SOURCE DATA below:

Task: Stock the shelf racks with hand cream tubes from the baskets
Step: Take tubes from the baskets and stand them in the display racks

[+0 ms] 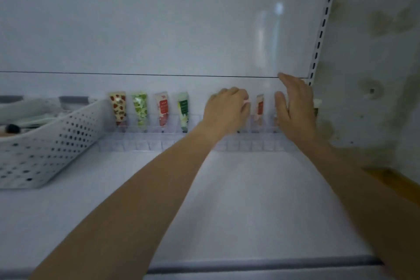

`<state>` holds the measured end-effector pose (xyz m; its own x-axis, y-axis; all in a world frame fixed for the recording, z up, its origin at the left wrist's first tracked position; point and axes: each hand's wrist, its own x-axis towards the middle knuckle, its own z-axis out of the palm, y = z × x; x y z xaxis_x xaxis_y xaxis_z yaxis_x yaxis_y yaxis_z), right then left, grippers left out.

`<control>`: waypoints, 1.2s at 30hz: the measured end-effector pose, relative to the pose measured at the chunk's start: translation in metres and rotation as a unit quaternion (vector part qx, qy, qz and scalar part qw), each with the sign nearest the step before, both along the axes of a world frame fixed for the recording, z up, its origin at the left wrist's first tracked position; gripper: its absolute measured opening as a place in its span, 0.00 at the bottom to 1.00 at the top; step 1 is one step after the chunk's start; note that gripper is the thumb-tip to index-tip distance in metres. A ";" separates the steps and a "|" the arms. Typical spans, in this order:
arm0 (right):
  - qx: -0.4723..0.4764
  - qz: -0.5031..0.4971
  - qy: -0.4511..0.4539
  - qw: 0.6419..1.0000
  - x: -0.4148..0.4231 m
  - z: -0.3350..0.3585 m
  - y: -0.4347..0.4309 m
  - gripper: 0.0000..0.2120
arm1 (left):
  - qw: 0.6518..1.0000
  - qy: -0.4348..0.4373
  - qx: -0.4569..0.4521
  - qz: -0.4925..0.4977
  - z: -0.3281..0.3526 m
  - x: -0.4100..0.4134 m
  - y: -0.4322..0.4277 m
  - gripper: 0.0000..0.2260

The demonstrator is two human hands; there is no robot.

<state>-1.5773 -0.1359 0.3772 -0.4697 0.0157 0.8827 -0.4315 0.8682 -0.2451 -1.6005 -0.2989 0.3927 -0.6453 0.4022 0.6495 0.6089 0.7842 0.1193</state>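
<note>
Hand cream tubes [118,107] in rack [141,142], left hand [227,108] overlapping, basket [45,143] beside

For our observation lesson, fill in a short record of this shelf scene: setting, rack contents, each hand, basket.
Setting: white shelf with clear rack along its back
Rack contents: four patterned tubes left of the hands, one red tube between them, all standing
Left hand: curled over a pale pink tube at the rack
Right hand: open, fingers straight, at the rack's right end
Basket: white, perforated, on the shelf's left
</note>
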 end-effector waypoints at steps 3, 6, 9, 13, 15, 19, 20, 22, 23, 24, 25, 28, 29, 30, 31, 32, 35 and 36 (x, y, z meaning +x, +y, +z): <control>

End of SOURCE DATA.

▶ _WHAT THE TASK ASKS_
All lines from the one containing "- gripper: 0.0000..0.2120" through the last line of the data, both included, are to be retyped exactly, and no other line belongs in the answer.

▶ _RESPONSE_
  - gripper: 0.0000..0.2120
arm1 (left):
  - qw: 0.6518..1.0000
  - qy: -0.4348..0.4373
  - qx: -0.4569..0.4521
  - qz: -0.4925..0.4977
  - z: -0.3281..0.3526 m
  - x: -0.4100..0.4134 m
  - y: -0.4322..0.4277 m
  - gripper: 0.0000..0.2260

The demonstrator is two human hands; there is no robot.

<state>-1.5773 -0.1359 0.3772 -0.4697 0.0157 0.8827 -0.4315 0.8682 -0.2451 -1.6005 -0.2989 0.3927 -0.6453 0.4022 0.6495 0.6089 0.7842 0.1193</state>
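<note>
Hand cream tubes [118,107] in rack [141,142], left hand [227,108] overlapping, basket [45,143] beside

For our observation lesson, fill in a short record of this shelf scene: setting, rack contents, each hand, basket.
Setting: white shelf with clear rack along its back
Rack contents: four patterned tubes left of the hands, one red tube between them, all standing
Left hand: curled over a pale pink tube at the rack
Right hand: open, fingers straight, at the rack's right end
Basket: white, perforated, on the shelf's left
</note>
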 end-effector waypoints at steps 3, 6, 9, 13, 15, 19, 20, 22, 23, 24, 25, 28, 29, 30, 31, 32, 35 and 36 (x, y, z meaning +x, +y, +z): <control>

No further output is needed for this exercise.